Stephanie Zappala Bryant was one of the winners of our Citizen Reviewer competition. She attended Romeo & Juliet at the Victorian Arts Centre to check out the performances of two Telstra Ballet Dancer Award nominees, Brett Chynoweth and Rudy Hawkes. Here’s what she thought…
Mercutio’s death is a big deal. After his demise, Death touches the star-crossed youths for the first time. If Mercutio had lived, maybe Romeo and Juliet would have ended up arguing over the benefits of Billy vs Expedit like the rest of us.

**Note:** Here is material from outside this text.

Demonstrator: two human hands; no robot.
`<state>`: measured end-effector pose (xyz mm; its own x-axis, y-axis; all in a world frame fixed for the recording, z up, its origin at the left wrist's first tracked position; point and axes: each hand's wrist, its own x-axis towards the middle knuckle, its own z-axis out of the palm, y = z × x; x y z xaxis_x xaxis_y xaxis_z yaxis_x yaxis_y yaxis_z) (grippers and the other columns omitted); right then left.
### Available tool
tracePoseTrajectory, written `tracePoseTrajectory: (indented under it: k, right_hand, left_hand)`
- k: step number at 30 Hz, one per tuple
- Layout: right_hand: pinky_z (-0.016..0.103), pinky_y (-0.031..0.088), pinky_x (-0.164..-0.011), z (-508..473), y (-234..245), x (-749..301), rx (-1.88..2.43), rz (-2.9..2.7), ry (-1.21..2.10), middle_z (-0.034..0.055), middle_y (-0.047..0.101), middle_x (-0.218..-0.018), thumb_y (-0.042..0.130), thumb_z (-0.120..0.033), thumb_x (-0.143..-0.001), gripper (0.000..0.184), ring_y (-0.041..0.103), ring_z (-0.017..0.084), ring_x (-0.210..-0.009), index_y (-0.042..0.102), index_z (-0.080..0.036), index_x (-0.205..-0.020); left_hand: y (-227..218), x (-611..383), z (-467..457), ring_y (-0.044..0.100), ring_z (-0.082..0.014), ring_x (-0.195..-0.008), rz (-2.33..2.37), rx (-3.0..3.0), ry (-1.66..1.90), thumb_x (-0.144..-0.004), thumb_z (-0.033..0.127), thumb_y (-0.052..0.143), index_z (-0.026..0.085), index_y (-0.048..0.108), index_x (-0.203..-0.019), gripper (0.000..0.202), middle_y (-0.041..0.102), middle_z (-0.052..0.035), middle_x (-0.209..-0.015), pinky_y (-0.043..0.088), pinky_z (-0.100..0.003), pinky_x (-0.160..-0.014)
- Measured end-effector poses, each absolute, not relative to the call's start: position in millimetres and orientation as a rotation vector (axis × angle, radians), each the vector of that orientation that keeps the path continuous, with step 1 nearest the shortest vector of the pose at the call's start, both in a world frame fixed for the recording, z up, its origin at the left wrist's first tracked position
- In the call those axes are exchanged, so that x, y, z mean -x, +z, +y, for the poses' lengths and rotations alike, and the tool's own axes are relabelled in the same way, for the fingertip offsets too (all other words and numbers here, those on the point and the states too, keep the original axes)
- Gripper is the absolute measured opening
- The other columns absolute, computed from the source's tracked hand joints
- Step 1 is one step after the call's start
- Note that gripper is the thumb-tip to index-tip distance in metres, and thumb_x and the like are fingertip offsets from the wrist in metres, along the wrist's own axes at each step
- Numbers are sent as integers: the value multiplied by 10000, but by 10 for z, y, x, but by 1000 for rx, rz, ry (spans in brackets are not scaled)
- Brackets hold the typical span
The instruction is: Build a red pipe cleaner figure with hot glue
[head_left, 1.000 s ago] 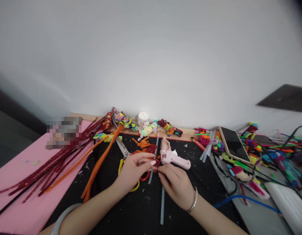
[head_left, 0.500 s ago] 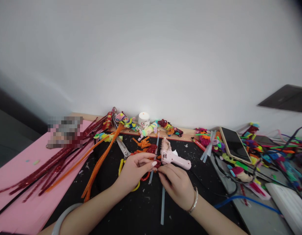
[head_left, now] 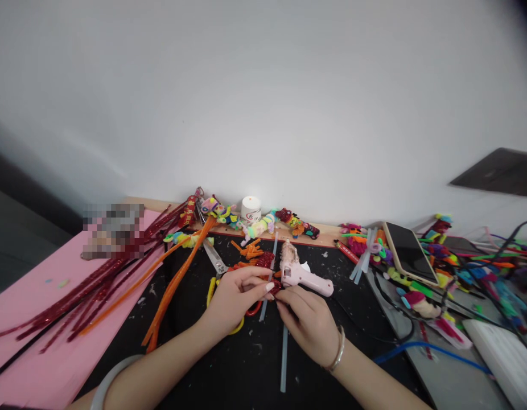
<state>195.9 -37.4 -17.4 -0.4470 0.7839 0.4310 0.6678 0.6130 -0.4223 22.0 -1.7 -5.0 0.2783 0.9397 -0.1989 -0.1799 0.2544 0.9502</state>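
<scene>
Between my left hand (head_left: 242, 293) and my right hand (head_left: 308, 319) is a small piece of red glittery pipe cleaner (head_left: 277, 286), pinched by the fingertips of both. Most of it is hidden by my fingers. Just beyond my right hand lies a pale pink glue gun (head_left: 304, 276), its nozzle end pointing away. Scissors (head_left: 215, 257) with yellow and red handles lie partly under my left hand. Cut orange pipe cleaner pieces (head_left: 248, 249) and more red glittery ones (head_left: 264, 259) sit past my fingertips. One clear glue stick (head_left: 284, 359) lies below my hands.
Long red tinsel stems (head_left: 105, 273) and orange stems (head_left: 172, 287) spread over a pink sheet (head_left: 28, 341) at left. A white paper cup (head_left: 251, 209) and pipe cleaner figures line the wall. A phone (head_left: 411, 250), colourful stems, cables and a white power strip (head_left: 502, 359) lie at right.
</scene>
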Motion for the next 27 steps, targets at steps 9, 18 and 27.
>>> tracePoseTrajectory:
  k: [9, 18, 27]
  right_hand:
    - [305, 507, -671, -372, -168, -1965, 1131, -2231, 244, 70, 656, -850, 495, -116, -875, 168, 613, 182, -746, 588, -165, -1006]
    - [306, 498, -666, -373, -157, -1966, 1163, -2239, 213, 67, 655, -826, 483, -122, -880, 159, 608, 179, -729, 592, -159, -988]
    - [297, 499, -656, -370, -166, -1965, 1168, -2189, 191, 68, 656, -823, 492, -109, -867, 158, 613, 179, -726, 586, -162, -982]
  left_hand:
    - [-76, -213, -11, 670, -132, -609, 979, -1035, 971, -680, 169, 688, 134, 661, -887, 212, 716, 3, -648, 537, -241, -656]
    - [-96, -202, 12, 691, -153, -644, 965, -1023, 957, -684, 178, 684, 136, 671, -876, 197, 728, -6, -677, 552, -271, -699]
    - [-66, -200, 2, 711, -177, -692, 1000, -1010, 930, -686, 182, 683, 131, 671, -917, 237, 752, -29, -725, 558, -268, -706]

Brett Chynoweth’s Mercutio is debonaire and mischievous, reaping plenty of laughs with his sword-play and cheeky antics. It’s no mean feat to die gracefully, with Mercutio’s charm and melancholic resignation, and Chynoweth performs it splendidly. He imbues Mercutio’s pivotal final moments with stirring pathos.

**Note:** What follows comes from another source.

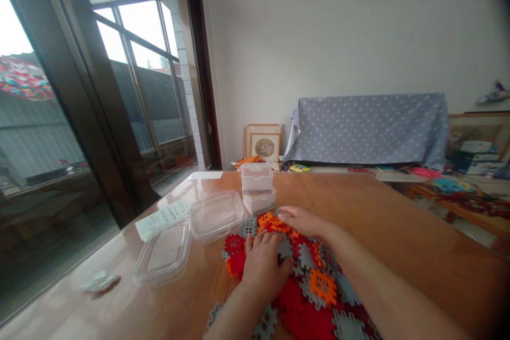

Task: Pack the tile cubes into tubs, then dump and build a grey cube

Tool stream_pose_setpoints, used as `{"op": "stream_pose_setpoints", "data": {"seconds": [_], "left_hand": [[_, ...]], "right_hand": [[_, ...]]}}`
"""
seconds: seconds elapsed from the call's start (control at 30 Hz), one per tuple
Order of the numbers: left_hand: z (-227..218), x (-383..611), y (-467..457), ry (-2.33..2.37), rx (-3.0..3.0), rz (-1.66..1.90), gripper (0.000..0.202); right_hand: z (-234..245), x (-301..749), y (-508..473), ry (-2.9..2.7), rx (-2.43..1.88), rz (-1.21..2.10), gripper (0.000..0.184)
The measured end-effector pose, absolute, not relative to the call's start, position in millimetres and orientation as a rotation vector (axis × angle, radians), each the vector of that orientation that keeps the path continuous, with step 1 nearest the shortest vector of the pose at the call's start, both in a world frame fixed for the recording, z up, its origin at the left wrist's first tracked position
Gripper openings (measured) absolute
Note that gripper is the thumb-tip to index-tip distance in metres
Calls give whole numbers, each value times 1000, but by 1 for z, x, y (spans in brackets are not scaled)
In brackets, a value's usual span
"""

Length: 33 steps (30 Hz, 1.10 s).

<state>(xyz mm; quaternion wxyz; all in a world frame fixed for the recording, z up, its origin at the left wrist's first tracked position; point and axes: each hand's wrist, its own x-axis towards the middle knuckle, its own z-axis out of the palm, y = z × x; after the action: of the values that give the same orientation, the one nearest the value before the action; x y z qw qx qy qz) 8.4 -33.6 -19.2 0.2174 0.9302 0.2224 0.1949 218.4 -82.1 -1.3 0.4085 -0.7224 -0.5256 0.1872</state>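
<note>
1. Stretching wide beneath everything as a wooden table [398, 234].
2. Lying near its front edge as a tile mat [319, 297] of red, grey and orange. Judging by the many pieces interlocked, being well along, with the far rim looking ragged and unfinished.
3. Pressing flat on the mat's left part with the left hand [265, 263], fingers spread, gripping nothing.
4. Resting the right hand [303, 220] on the far rim, fingers straight and together, clamping nothing visible.
5. Sitting just beyond the mat as a clear tub [217, 215] and small stacked boxes [257, 186].
6. Touching orange tiles [269, 220] with the right fingertips.
</note>
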Motion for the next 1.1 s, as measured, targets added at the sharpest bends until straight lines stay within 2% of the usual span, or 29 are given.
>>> {"op": "stream_pose_setpoints", "data": {"seconds": [0.17,0.3,0.43,0.53,0.67,0.77,0.9,1.1], "left_hand": [[-22,8,-32,624,2585,565,46],[-21,9,-30,633,2604,611,42],[-21,11,-28,680,2599,677,42],[-25,12,-28,708,2579,676,53],[-29,12,-30,692,2618,567,70],[-29,11,-31,663,2654,529,67],[-25,11,-30,663,2646,552,51],[-22,12,-30,639,2580,580,42]], "right_hand": [[19,208,-151,-1179,-1811,449,60],[7,197,-231,-1075,-1955,356,67],[-20,174,-302,-1132,-2118,314,91],[-29,147,-325,-1295,-2241,351,112],[-29,127,-312,-1446,-2319,333,117],[-29,131,-287,-1468,-2314,289,110],[-32,149,-258,-1426,-2316,158,92],[-37,169,-234,-1383,-2221,-11,65]]}}
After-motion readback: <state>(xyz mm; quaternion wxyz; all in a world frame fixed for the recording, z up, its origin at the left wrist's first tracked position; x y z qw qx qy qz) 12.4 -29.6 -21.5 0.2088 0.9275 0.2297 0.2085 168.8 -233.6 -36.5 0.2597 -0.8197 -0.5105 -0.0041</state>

Murphy’s gestural language for the Corps, including Rudy Hawkes, captures the menace of Verona’s discord. Hawkes is a memorable dancer; clean, bold and magnetic. He performs the highly technical choreography beautifully; his strength accentuating the thorny tension bubbling at the masquerade ball, and his charismatic style suited to the buoyant, colourful foreign bazaar.
This universal love story is layered with exotic flavours and faraway places, reinventing Romeo and Juliet as a sweeping intercontinental epic, complete with romantic carpet-ride.